Postagem com informação de maconha vira caso de polícia

Reportagem foi publicada no Facebook do Circo Voador e delegada diz que vai investigar por haver indícios de apologia à droga

Por O Dia

Rio - Criado para informar agendas de shows e eventos, debater os rumos da música e fortalecer os laços de amizade entre os internautas que frequentam o Circo Voador, o perfil do estabelecimento no Facebook está gerando polêmica. Tudo por causa de uma postagem feita às 10h39 de quarta-feira, que divulga link de uma página falando sobre um tipo de maconha, que é considerada “a mais forte do mundo”.

A postagem, que trás também uma foto grande de um pedaço do que parece ser um tablete do entorpecente, descrito como sendo uma “densa flor de maconha embebida em óleos concentrados”, surpreende. Boa parte das 785 pessoas que haviam curtido a publicação até a noite de ontem, reagiu indignada à postagem, enquanto outras acharam a divulgação normal do site dedicado ao debate em torno da liberação das drogas no país.

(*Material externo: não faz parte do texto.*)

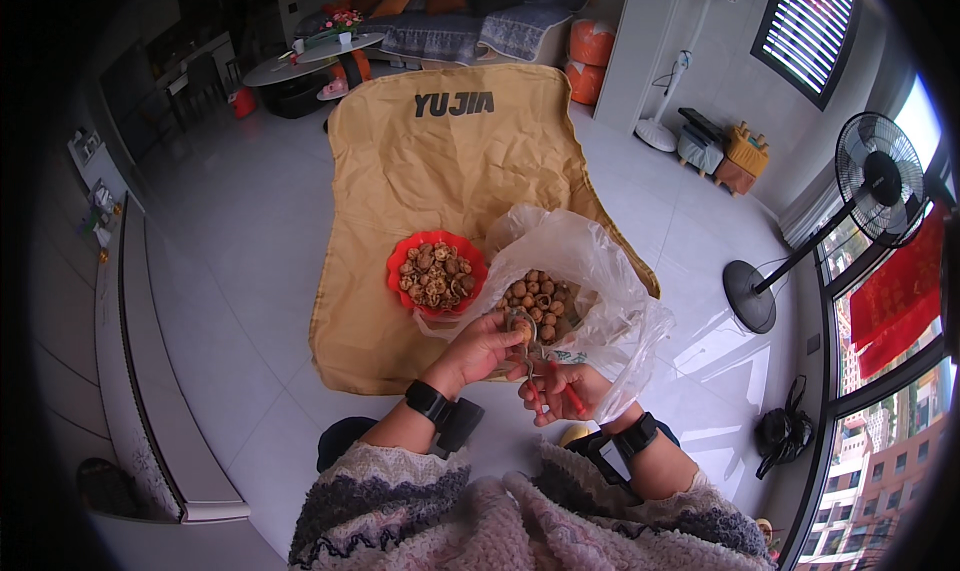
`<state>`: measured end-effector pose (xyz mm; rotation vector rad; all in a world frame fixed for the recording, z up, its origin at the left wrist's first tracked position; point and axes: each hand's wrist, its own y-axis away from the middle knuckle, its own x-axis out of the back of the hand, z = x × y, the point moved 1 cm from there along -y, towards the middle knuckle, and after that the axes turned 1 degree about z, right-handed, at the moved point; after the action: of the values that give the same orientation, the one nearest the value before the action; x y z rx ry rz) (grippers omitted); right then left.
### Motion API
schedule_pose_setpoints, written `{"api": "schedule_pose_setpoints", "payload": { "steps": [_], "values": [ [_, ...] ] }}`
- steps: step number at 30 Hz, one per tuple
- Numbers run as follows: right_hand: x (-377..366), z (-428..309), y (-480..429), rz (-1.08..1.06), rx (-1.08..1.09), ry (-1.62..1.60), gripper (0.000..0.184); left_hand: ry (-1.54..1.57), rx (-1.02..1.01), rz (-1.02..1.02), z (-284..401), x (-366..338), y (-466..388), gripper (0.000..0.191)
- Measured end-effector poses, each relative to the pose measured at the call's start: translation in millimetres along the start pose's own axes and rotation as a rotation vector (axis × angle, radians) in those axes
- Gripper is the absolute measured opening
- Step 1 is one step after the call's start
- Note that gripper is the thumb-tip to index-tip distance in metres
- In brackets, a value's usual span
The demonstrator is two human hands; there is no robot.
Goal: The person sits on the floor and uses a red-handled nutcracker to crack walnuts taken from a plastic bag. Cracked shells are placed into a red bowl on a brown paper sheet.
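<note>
My left hand point(485, 348) holds a walnut point(522, 331) between thumb and fingers, inside the curved metal jaws of a nutcracker point(532, 351). The tool's red handles are in my right hand point(559, 392), its fingers around them. Just beyond my hands, whole walnuts point(536, 298) lie in an open translucent plastic bag point(600, 271), part of which drapes by my right forearm. A red scalloped bowl point(394, 272) left of the bag holds cracked walnuts and shells point(437, 274). Bowl and bag rest on a tan cloth point(457, 166).
The cloth, bearing black lettering, lies over a pale tiled floor point(247, 271). A black standing fan point(750, 297) is at the right by the windows. Small stools point(741, 158), a sofa point(450, 27) and a low round table point(289, 72) are farther back. A long low cabinet point(150, 361) runs along the left.
</note>
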<state>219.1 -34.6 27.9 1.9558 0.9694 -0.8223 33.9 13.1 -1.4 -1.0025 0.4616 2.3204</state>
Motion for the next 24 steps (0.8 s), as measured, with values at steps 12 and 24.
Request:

Publicação no Facebook causou polêmica entre internautasReprodução

“Circo Voador, alguém rakeou você? Pô, ninguém merece apologia nessa página, né? Não sou contra quem fuma..., porém, se (a maconha) não é legalizada, quem usa suja as mãos de sangue, sim”, criticou uma internauta.

“Isso aí. Liguem para seus traficantes prediletos e façam suas encomendas. Depois não reclamem de bala perdida, de violência, de crianças que morrem...”, endossou outro internauta.

Em resposta, alguém usando o símbolo da página antes da inscrição, afirma, em tom de ironia, num português repleto de erros de grafia e concordância: “Como os pessoal é ignorante, né? Até parece que os traficante brazuca vão er issoaê! Só tem aquele prensado xexelento (sic.)”. Outros internautas classificaram comentários contrários ao post de “hipócritas”.

A titular da Delegacia de Repressão aos Crimes de Informática (DRCI), Daniela Terra, se disse “chocada” com a postagem. “Há claros indícios de apologia à maconha, sim. Vamos verificar se essa página não foi, por ventura, hackeada. Se não foi, os administradores terão que prestar esclarecimentos e podem até ser indiciados”, adiantou Daniela.

A Lei 11.343/06 estabelece pena de um a três anos de prisão para quem induzir, instigar ou auxiliar alguém ao uso indevido de droga. Procurada na noite de ontem, a assessoria de imprensa do Circo Voador não retornou as ligações até o fechamento desta edição, quando a postagem já alcançava 86 compartilhamentos.